> _EXERCISE_:
For the data below, give again exactly the lines from the one containing "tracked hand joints" through the one containing "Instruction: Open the", both ends included, and no others.

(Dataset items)
====
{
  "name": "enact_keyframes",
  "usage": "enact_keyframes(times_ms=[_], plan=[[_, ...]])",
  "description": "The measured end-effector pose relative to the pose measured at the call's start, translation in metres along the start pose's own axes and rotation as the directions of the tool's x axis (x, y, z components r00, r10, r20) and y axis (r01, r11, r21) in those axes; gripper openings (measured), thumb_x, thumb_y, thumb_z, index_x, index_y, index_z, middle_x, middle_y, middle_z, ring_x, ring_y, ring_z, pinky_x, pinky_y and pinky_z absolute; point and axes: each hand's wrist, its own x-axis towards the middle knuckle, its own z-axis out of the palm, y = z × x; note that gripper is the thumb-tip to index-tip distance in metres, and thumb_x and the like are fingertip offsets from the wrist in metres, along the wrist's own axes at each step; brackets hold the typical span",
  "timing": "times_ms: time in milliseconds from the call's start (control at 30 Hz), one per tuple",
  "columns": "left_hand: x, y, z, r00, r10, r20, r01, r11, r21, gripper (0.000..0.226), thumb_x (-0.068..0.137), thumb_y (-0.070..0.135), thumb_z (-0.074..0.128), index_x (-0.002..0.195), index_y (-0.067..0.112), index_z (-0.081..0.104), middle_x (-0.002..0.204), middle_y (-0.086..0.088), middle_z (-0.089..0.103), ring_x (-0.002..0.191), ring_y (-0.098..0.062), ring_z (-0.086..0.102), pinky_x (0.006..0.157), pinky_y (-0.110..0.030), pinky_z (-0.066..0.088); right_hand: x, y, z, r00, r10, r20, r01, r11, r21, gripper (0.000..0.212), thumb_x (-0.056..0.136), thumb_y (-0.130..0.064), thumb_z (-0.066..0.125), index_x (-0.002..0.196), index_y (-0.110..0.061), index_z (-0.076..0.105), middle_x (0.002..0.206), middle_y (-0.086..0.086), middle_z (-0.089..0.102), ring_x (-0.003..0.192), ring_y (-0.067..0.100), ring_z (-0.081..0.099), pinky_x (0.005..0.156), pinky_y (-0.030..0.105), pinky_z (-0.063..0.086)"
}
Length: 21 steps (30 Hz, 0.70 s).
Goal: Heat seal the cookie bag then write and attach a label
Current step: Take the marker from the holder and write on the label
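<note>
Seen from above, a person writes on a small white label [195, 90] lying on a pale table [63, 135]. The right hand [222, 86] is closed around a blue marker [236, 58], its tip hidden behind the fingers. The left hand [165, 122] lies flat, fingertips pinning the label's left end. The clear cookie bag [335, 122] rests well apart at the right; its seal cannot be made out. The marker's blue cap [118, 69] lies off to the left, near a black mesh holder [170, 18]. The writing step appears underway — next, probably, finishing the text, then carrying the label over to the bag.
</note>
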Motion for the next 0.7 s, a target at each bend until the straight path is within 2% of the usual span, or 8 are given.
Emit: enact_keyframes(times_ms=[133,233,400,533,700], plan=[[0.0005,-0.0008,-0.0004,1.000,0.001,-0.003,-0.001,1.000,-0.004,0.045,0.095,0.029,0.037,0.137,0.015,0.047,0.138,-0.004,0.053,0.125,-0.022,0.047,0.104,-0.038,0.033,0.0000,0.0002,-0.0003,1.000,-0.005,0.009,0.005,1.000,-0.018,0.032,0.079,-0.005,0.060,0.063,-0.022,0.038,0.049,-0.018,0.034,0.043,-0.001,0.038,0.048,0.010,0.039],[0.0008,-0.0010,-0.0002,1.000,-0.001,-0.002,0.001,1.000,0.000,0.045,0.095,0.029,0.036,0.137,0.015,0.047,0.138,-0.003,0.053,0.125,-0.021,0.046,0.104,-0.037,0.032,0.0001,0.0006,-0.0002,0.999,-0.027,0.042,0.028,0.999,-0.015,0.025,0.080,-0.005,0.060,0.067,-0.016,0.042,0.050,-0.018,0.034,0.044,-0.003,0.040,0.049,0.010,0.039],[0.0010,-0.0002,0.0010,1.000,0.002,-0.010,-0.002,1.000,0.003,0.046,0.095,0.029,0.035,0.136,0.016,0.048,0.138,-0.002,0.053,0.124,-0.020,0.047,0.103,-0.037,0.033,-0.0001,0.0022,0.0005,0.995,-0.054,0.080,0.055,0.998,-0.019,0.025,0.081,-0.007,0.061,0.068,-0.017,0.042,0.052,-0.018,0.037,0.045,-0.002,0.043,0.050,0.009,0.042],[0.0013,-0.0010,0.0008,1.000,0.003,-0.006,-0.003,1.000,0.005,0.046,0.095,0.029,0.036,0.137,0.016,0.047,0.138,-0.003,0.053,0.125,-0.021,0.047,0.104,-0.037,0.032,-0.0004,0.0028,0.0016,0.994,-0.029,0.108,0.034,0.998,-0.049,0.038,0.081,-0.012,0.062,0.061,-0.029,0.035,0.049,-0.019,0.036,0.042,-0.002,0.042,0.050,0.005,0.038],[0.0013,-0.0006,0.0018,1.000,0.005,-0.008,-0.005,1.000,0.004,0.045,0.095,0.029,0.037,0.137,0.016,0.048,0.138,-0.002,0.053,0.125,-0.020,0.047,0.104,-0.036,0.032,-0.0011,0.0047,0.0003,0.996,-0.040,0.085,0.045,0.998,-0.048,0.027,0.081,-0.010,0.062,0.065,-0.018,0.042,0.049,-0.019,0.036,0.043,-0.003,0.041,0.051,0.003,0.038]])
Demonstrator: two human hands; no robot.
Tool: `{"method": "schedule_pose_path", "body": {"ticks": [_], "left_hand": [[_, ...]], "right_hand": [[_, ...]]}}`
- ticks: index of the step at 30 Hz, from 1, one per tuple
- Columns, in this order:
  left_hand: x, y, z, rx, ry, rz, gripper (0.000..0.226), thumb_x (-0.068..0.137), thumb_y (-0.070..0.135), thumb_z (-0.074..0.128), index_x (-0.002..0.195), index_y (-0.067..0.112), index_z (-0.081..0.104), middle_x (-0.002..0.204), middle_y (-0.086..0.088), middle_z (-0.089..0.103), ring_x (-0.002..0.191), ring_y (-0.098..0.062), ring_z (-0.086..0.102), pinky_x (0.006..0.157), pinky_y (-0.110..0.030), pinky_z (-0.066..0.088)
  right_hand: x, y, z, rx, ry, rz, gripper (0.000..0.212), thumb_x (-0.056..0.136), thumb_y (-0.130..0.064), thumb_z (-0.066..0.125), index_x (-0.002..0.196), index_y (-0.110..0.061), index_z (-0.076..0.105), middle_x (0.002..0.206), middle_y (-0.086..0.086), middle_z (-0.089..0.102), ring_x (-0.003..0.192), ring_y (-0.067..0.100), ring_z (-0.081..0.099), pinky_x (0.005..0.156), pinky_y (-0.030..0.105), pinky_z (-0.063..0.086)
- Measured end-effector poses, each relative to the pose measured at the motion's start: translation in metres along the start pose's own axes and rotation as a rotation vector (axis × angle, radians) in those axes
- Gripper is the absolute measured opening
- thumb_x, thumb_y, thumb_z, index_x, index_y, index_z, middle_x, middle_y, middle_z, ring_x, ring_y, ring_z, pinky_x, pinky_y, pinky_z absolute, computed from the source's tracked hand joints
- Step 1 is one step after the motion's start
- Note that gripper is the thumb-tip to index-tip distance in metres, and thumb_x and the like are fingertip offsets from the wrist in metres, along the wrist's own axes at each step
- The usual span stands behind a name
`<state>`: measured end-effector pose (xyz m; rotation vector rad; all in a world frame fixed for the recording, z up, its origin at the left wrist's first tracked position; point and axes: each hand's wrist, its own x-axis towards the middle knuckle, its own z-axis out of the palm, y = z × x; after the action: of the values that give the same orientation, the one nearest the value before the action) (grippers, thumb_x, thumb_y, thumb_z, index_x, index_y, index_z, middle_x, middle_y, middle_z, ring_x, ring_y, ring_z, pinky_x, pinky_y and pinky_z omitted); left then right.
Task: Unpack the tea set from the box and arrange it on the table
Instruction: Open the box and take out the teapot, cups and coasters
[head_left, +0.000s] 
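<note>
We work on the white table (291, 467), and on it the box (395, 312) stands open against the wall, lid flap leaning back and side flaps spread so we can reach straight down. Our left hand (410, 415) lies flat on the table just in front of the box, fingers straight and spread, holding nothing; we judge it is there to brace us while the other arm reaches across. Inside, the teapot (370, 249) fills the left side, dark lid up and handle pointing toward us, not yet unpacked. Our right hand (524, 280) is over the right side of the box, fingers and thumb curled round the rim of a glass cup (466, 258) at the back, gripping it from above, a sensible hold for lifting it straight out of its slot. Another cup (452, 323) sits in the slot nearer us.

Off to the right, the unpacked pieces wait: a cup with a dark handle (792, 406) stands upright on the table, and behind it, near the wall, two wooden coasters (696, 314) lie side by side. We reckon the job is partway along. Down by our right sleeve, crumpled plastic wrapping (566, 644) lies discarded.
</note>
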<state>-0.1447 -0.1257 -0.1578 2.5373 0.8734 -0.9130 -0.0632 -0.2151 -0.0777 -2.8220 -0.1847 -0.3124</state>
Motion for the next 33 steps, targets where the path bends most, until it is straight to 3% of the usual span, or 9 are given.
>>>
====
> _RESPONSE BOX_:
- thumb_x, thumb_y, thumb_z, index_x, index_y, index_z, middle_x, middle_y, middle_z, ring_x, ring_y, ring_z, pinky_x, pinky_y, pinky_z absolute, computed from the source's tracked hand joints
- Step 1 is one step after the motion's start
- Note that gripper is the thumb-tip to index-tip distance in metres, and thumb_x and the like are fingertip offsets from the wrist in metres, along the wrist's own axes at each step
- The usual span stands behind a name
`<state>`: measured end-effector pose (xyz m; rotation vector rad; all in a world frame fixed for the recording, z up, its origin at the left wrist's first tracked position; point and axes: each hand's wrist, its own x-axis towards the middle knuckle, its own z-axis out of the palm, y = z × x; after the action: of the values that give the same orientation, the one nearest the value before the action) (grippers, thumb_x, thumb_y, thumb_z, index_x, index_y, index_z, middle_x, middle_y, middle_z, ring_x, ring_y, ring_z, pinky_x, pinky_y and pinky_z omitted); left then right.
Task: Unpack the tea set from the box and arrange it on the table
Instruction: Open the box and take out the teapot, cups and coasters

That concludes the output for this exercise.